EXERCISE - Give the data again exactly, from its opening line through the line in which "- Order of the" appears.

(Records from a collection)
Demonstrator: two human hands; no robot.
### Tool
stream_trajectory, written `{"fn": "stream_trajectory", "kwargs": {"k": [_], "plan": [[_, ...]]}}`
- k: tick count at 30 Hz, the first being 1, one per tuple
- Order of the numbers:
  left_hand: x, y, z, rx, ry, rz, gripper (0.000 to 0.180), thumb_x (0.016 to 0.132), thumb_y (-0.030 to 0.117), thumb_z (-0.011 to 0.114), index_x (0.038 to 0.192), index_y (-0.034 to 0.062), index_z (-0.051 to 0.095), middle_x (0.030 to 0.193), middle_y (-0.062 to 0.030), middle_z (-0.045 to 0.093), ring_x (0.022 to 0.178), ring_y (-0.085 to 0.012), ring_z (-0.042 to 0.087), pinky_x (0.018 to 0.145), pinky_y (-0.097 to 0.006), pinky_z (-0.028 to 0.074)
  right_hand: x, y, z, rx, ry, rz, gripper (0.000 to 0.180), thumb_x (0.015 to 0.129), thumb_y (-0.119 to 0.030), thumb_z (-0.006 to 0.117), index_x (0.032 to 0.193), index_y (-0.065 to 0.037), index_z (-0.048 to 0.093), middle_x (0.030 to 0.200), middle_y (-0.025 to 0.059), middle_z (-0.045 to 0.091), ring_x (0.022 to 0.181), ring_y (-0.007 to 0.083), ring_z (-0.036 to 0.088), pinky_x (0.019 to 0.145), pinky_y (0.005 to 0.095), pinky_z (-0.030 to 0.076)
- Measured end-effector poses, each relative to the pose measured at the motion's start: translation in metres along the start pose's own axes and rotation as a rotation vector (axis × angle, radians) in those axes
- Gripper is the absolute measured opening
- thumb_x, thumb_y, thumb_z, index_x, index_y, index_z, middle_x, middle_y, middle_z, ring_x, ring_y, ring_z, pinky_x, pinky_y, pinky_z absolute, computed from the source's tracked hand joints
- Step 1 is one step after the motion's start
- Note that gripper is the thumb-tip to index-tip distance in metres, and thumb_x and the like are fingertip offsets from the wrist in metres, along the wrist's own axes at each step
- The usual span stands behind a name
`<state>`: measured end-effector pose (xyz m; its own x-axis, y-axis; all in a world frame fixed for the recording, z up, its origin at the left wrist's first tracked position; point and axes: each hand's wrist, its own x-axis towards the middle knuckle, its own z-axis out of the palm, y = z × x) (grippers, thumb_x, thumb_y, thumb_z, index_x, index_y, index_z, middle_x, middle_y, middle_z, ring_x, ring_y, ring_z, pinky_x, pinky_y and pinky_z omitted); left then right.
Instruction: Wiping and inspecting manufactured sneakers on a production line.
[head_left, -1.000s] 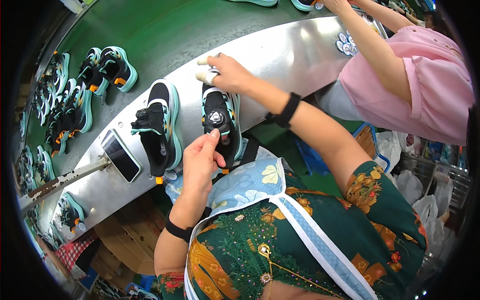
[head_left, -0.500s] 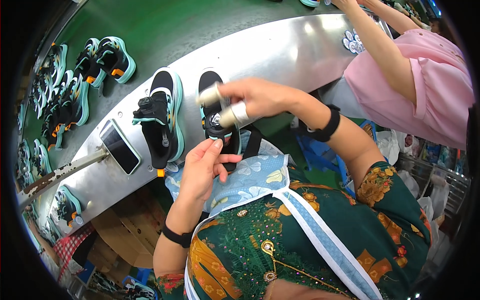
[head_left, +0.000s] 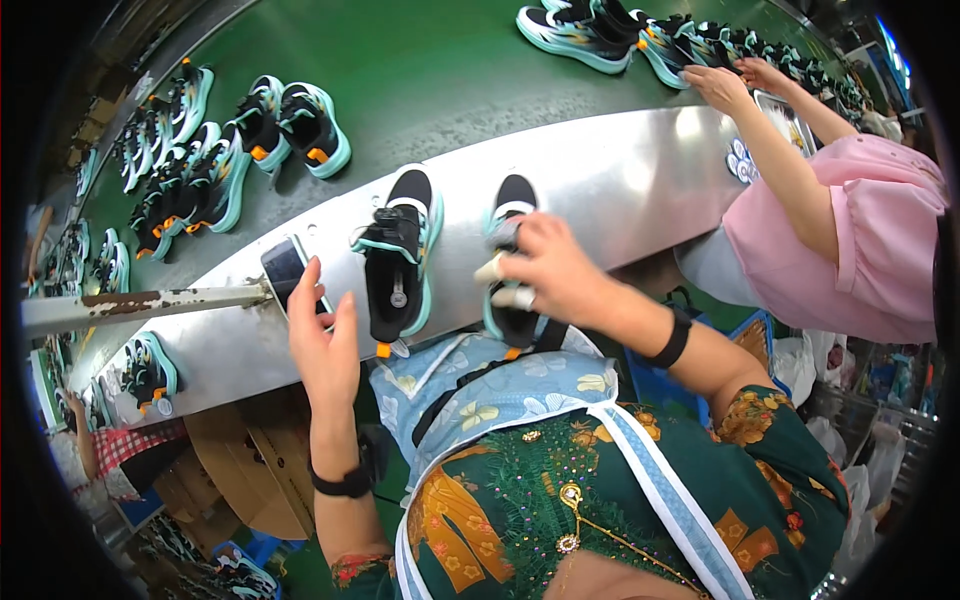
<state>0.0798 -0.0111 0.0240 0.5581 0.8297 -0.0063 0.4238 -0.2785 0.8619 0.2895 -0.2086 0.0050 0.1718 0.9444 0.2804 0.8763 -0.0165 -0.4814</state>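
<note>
Two black sneakers with mint soles stand side by side at the near edge of the metal table. My right hand [head_left: 552, 272], with pale covers on some fingertips, is bent over the right sneaker [head_left: 516, 193] and grips its upper. A blurred grey patch shows at its fingers, and the hand hides the middle of that shoe. The left sneaker [head_left: 428, 290] stands untouched, toe pointing away, with an orange heel tab. My left hand [head_left: 325, 350] is raised left of it, fingers apart and holding nothing, overlapping the edge of a phone [head_left: 284, 265] lying on the metal.
More sneakers [head_left: 311, 128] stand in groups on the green belt [head_left: 420, 70] at left and far right. A worn metal bar [head_left: 150, 308] reaches in from the left. At right, a co-worker in pink [head_left: 880, 240] handles shoes [head_left: 665, 50]. Cardboard [head_left: 240, 470] lies below the table.
My left hand has left the right sneaker and moved left toward the phone, its fingers spreading. My right hand has come down onto the right sneaker. The view has shifted, and the co-worker's hands now reach shoes.
</note>
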Motion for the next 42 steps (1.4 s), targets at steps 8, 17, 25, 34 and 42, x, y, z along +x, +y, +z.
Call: {"fn": "stream_trajectory", "kwargs": {"k": [8,17,25,34,42], "plan": [[-0.011,-0.059,0.055,-0.016,-0.105,-0.020,0.031,0.088,0.015,0.059,0.114,-0.0030,0.061,0.105,-0.0212,0.065,0.098,-0.0309,0.063,0.085,-0.037,0.047,0.069,-0.004,-0.043,0.356,-0.456,0.243,0.065,0.076,-0.020,0.074,0.135,-0.022,0.047,0.105,0.0149,0.056,0.087,0.0307,0.061,0.079,0.0400,0.049],[-0.016,-0.054,0.084,-0.357,-0.140,-0.245,0.024,0.093,0.014,0.055,0.107,-0.0041,0.063,0.092,-0.0106,0.066,0.084,-0.0157,0.059,0.079,-0.029,0.046,0.097,-0.014,0.001,0.030,-0.726,-0.117,0.047,0.067,-0.013,0.074,0.109,-0.013,0.053,0.090,0.0145,0.059,0.087,0.0362,0.062,0.069,0.0453,0.048],[-0.019,0.004,0.039,-0.641,-0.617,-0.577,0.037,0.095,0.029,0.055,0.100,-0.0074,0.060,0.093,-0.0165,0.066,0.067,-0.0135,0.063,0.041,-0.021,0.037,0.088,-0.012,0.003,0.053,-0.622,-0.187,0.045,0.066,-0.010,0.072,0.107,-0.012,0.053,0.088,0.0152,0.058,0.083,0.0371,0.062,0.069,0.0446,0.048],[-0.048,0.005,0.070,-0.839,-0.545,-0.652,0.023,0.094,0.013,0.052,0.102,-0.0063,0.061,0.083,-0.0206,0.068,0.041,-0.0071,0.044,0.037,-0.020,0.029,0.067,-0.005,0.001,0.470,-0.464,0.124,0.031,0.076,-0.014,0.070,0.104,-0.004,0.063,0.082,0.0128,0.063,0.086,0.0346,0.060,0.083,0.0422,0.045],[-0.054,0.006,0.076,-0.821,-0.554,-0.660,0.024,0.096,0.014,0.049,0.105,-0.0055,0.059,0.085,-0.0203,0.068,0.039,-0.0061,0.043,0.034,-0.019,0.028,0.054,-0.010,0.008,0.155,-0.350,-0.022,0.024,0.081,-0.029,0.066,0.097,-0.012,0.062,0.073,0.0110,0.059,0.075,0.0328,0.060,0.073,0.0400,0.043]]}}
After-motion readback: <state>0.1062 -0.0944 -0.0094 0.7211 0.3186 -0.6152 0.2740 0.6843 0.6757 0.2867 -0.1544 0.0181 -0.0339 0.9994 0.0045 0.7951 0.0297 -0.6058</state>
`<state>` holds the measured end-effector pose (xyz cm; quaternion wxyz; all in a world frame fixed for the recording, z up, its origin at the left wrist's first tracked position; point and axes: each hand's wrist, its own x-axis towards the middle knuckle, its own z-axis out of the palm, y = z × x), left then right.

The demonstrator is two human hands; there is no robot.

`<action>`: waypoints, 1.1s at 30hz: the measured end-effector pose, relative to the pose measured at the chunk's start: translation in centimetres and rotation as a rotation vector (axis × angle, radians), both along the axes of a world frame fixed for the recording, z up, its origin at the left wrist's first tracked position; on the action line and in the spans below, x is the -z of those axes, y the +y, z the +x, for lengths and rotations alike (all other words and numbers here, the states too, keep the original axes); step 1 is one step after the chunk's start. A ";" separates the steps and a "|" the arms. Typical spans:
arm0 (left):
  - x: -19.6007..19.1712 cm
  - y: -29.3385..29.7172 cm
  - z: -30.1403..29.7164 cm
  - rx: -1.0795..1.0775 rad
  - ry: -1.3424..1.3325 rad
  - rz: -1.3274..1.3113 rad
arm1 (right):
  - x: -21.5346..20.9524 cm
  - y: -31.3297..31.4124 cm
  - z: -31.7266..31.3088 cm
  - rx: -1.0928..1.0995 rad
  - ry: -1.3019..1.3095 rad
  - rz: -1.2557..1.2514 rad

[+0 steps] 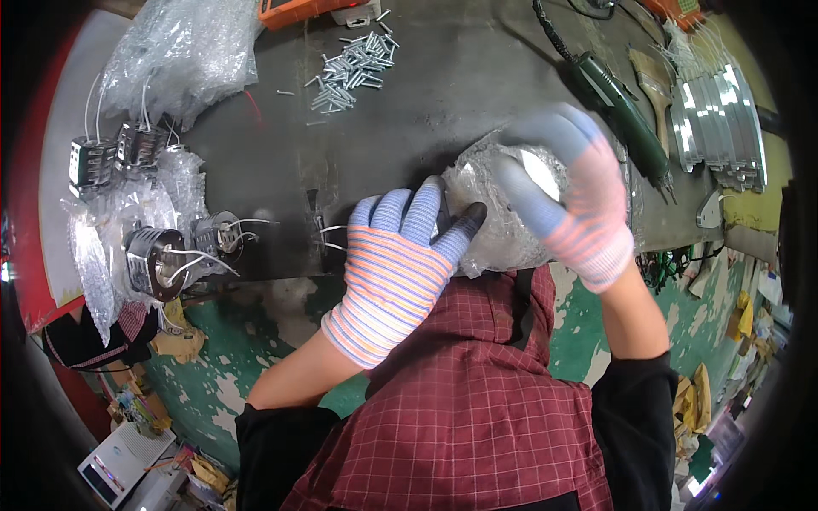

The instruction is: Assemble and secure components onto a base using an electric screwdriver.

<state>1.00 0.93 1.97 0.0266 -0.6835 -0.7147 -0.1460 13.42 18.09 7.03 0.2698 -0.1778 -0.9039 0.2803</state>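
Both my hands wear striped knit gloves with blue fingers. My left hand (396, 247) is closed at the left edge of a crumpled piece of clear bubble wrap (490, 238), its dark thumb tip pressing on the plastic. A dark shiny part shows between thumb and fingers, mostly hidden. Two white wires (334, 237) stick out left of this hand. Over the right side of the bubble wrap is my right hand (571, 196), its curved fingers smeared by motion; whether they grip the plastic cannot be told. A bright, shiny patch shows beneath them.
Loose screws (354, 72) lie in a pile at the back. Wired metal ring-shaped parts (158, 260) sit on bubble wrap at left, below a larger sheet (183, 51). To the right are a green power screwdriver (622, 115), a brush (654, 85) and metal strips with wires (720, 128).
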 end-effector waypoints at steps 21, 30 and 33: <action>0.5 0.0 -0.3 -0.007 -0.090 0.082 | 2.5 4.9 -13.7 -0.149 -0.506 0.143; 0.2 -0.2 -0.2 0.008 -0.080 0.050 | 3.9 6.7 -11.1 -0.071 -0.771 0.647; -0.5 -0.2 -0.5 0.035 -0.126 0.027 | 2.8 5.4 -10.0 -0.061 -0.562 0.472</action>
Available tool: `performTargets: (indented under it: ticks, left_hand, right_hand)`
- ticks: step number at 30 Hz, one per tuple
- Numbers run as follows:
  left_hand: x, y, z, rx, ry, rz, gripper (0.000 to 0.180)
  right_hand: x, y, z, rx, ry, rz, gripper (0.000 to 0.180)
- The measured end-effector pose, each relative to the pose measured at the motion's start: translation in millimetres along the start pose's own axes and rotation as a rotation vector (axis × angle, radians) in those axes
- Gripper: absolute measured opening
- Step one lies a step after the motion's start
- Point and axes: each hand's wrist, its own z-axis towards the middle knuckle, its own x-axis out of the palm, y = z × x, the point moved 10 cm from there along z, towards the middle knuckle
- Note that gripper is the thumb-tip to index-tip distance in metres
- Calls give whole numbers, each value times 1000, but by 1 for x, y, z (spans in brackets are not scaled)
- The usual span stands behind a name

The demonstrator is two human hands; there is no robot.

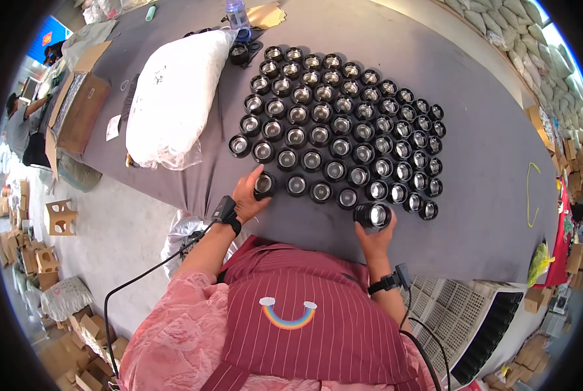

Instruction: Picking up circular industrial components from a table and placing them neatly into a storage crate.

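My left hand curls its thumb and fingers round the side of a black round cup with a shiny silvery inside, standing at the near left end of the front row. To the right, my right hand grips another black cup, which looks larger and nearer to me than the rest and tilts slightly. Beyond both hands, many like black cups stand open side up in slanting rows on the grey cloth-covered table. Whether the held cup touches the table, I cannot tell.
A large white plastic bag lies left of the rows. Behind it stand a clear bottle and a dark roll of tape. An open cardboard box is at the far left, near another person. White crates stand below the right edge.
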Motion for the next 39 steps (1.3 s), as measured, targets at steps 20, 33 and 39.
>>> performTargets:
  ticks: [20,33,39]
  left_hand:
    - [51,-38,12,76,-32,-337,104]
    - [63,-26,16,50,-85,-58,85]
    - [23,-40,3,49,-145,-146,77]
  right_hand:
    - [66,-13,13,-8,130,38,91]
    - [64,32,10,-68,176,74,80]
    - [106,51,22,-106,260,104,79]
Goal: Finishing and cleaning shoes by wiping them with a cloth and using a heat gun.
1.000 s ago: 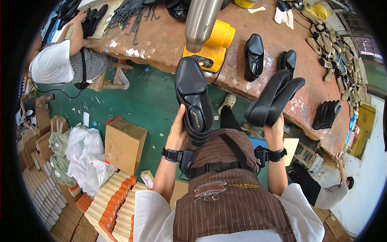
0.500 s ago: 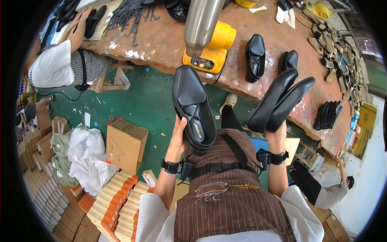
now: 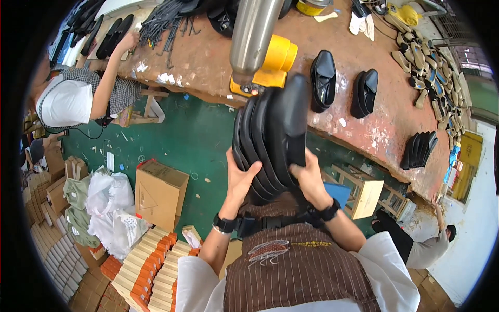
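Observation:
Several black leather loafers (image 3: 265,135) are pressed side by side in one bunch in front of my apron, between both hands. My left hand (image 3: 240,177) is closed round the bunch's left side, its thumb lying across the shoes. On the other side, my right hand (image 3: 312,179) grips the rightmost loafer (image 3: 292,130), which is smeared by motion. Two other black loafers, a left one (image 3: 323,83) and a right one (image 3: 365,93), stand on the workbench (image 3: 382,140) just beyond my right hand.
A metal cylinder (image 3: 254,41) hangs in front of a yellow machine (image 3: 278,57) at the bench edge. More black shoes (image 3: 418,150) and a heap of beige shoes (image 3: 431,67) lie at right. Cartons (image 3: 161,192) stand on the floor at left. Two co-workers are nearby.
The single loafer in my left hand and those in my right have come together into one bunch. My right hand has moved left. The left co-worker's arm has shifted.

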The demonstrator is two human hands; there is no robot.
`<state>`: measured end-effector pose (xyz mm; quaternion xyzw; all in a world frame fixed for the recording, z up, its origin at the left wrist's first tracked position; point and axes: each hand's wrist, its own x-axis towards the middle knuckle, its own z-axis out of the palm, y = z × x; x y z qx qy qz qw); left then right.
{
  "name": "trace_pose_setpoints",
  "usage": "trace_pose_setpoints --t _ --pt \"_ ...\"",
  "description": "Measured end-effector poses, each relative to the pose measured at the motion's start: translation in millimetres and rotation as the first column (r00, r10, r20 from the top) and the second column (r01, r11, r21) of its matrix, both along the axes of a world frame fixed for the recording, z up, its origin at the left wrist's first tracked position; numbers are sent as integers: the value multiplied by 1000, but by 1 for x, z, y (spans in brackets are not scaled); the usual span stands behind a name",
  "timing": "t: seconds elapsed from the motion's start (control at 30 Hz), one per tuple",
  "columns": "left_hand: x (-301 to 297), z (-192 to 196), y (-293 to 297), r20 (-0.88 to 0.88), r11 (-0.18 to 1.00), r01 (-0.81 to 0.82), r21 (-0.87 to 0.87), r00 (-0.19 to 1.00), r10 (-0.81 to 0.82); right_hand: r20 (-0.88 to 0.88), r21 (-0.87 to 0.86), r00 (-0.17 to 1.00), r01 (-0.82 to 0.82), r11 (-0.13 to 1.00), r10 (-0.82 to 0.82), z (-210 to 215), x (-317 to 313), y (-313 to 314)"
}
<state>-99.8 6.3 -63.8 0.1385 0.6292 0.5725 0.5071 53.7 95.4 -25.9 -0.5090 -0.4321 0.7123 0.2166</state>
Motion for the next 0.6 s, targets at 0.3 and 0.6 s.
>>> trace_pose_setpoints --t 0.3,0.6 --pt "-11 12 0 299 997 19 70 954 -39 -159 -353 950 200 914 -270 -5 12 -2" --pt "-19 -43 -34 788 995 -55 -79 609 97 -246 -457 673 554 696 -698 -20 73 32"
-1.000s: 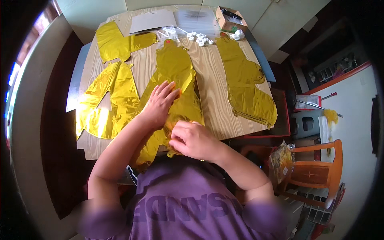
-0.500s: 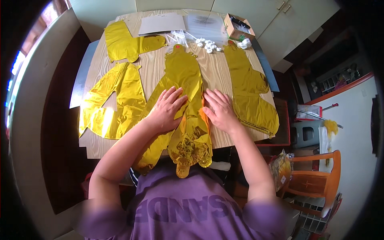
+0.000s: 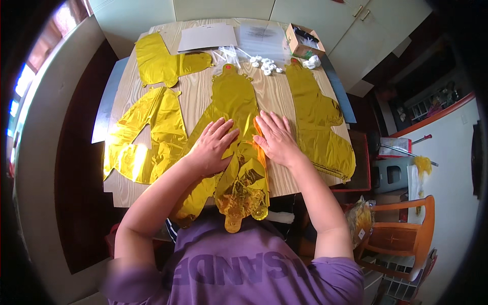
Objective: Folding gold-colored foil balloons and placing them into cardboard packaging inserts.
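At the table's left edge lies a flat gold foil balloon, with another beyond it near the far corner. In the middle, a third balloon runs lengthwise from the person's chest to the far side, its long axis straight away from the body and its crumpled near end hanging over the table edge. The left hand lies flat on it, fingers spread, palm down. The right hand presses just beside it, also flat and spread, over the balloon's right margin; neither hand pinches anything. Both sit equally near the balloon's midline, one to each side. Right of them lies a fourth balloon, and at the far edge are papers, small white pieces and a cardboard box.
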Motion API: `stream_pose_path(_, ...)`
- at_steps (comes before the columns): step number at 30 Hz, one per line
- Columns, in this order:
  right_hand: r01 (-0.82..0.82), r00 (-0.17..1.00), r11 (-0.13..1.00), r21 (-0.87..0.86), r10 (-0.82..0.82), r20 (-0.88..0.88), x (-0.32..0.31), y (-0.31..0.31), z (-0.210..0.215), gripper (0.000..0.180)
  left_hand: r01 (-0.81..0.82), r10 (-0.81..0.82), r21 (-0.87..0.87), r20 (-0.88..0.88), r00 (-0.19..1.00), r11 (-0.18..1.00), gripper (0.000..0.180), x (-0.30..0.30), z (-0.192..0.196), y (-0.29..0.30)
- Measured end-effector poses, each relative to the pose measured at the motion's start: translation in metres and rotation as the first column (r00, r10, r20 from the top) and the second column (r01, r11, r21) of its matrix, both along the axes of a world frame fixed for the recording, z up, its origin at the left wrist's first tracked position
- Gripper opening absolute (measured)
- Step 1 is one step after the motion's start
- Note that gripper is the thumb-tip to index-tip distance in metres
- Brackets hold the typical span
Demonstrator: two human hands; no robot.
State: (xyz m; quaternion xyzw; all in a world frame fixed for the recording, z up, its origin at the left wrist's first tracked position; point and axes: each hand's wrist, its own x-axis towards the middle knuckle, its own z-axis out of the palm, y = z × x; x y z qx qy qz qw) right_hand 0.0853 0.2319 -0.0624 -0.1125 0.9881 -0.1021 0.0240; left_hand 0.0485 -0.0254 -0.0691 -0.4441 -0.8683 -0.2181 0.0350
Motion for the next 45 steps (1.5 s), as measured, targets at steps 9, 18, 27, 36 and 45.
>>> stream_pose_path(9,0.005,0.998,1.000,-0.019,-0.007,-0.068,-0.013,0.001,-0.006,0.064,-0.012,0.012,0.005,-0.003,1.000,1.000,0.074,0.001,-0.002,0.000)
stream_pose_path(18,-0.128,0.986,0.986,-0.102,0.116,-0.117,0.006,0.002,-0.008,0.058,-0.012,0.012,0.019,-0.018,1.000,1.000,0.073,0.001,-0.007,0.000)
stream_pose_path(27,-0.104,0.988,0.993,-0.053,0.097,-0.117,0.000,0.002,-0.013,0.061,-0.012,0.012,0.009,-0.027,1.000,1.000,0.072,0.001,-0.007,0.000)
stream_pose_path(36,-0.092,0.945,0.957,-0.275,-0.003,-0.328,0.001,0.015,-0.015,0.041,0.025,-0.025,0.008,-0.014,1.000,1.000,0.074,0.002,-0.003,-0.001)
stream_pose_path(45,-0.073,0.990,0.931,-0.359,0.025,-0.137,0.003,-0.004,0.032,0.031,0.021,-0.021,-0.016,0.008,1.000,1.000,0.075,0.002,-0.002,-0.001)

RESPONSE -
Demonstrator: two human hands; no robot.
### Tool
stream_trajectory, written `{"fn": "stream_trajectory", "kwargs": {"k": [_], "plan": [[_, ...]]}}`
- k: tick count at 30 Hz, the first being 1, one per tuple
- Order of the numbers:

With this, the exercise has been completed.